Cinco preguntas sobre Próximo, la nueva obra de Claudio Tolcachir

 

¿Qué sucede en el cuerpo cuando el afecto sucede siempre lejos, más allá de nuestros límites? ¿Podemos amar sin olernos, sin conocer la piel?
Esas son las preguntas que llevaron a Claudio Tolcachir a escribir y dirigir Próximo, su nueva obra en cartel en Timbre 4, el teatro que él mismo fundó y dirige desde hace nada menos que quince años.
Con las actuaciones de Lautaro Perotti y Santi Marín, la obra se anima a romper límites espaciales, a jugar con todas las convenciones del teatro y a buscar una poética en la comunicación moderna. El riesgo es altísimo, pero el resultado está a la altura del talento y la trayectoria de su director y de sus intérpretes.
El actor español Santi Marín comparte algunas impresiones sobre el proceso de construcción de Próximo y sobre lo que la pieza deja para reflexionar.

-¿Cómo fue el proceso creativo de la obra? ¿Cuál fue el disparador? ¿Fue un trabajo grupal junto a Lautaro y Claudio?
-Próximo nace de las ganas de trabajar juntos. Lautaro me había dirigido en otras obras, pero nunca habíamos actuado juntos. Y con Claudio había estudiado y trabajé en Jamón del Diablo, pero tenía muchas ganas de que me dirigiera y de compartir un proceso creativo. Ha sido muy intenso (ensayábamos casi todos los días muchas horas al día) pero muy fácil en el sentido de que las cosas iban surgiendo y apareciendo naturalmente. Nos divertíamos imaginando cómo podían ser estos dos personajes, escribiéndonos por Whatsapp a cualquier hora y lanzando muchas ideas, cosas que nos divertían, momentos que nos aparecían e improvisando mucho. Luego Claudio le dio forma y sentido a todas estas locuras y escribió este texto del que estoy completamente enamorado.

-Se sabe que trabajaron mucho por Skype, ¿cómo fue esa experiencia y cómo repercutió en la creación?
-A Claudio se le apareció una imagen de dos personas en un escenario a muy pocos metros, pero en realidad a miles de kilómetros. Y curiosamente nuestras primeras conversaciones fueron por Skype (Lautaro, Cinthia Guerra -que es la asistente de dirección y vestuarista- y Sofía Vicini -que es la escenógrafa- estaban en Buenos Aires, Claudio en Italia y yo en Madrid). Después, cuando se cortaba la videoconferencia quedaba un vacío mezclado con la esperanza y las ganas de que todo se concretara y estuviéramos todos en Buenos Aires ensayando juntos (conceptos que están muy presentes en la función).

-¿Cómo se logra dotar de “teatralidad” a las tecnologías modernas de comunicación, a veces tan poco poéticas?
-Me parece que la búsqueda, y de lo que habla la obra, no está centrado en la tecnología sino en las ganas de estos dos seres por no resignarse a la distancia.

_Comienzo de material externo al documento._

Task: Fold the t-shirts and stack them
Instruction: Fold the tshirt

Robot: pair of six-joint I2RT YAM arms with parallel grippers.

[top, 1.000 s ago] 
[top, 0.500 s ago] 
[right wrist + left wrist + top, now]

La teatralidad y la poesía surgen cuando esos dos cuerpos que supuestamente están a miles de kilómetros (pero donde el espectador los ve en un mismo espacio) luchan por aproximarse, por querer estar juntos.

-En tu personaje parece haber mucho del actor, ¿cómo se articula el perceptible cruce entre realidad y ficción?
-Mi personaje también es actor pero hay muchas otras cosas que no tienen nada que ver conmigo. Aunque creo que todos tenemos todo de nuestros personajes, de una forma o de otra. Solo hay que encontrarlo, es parte del juego. Pero aún así hay muchas cosas con las que no me identifico del todo con este personaje. Pablo y Elián son dos seres con una gran soledad. Uno es un argentino inmigrante en Australia y otro vive en Madrid rodeado de un mundo que no le permite ser quien quiere ser y que se ahoga cuando lo que desea se vuelve tangible.

-¿Qué sienten que están diciendo, con la obra, sobre el amor y la distancia?
-Siento que es una obra positiva, que no quiere llenar de prejuicios el momento en el que vivimos, y que las tecnologías pueden alejar pero también pueden acercar, que las cosas pueden ser posibles y que, si hay ganas y amor, el camino será más o menos difícil pero quizás no imposible. Es cuestión de ir encontrándole la forma, aunque para ello todo se deforme antes y se dé vuelta.


Próximo se presenta los viernes a las 23 hs., sábados a las 20.30 hs. y domingos a las 19:15  en TIMBRe4, México 3554.

Entradas disponibles a través de www.timbre4.com.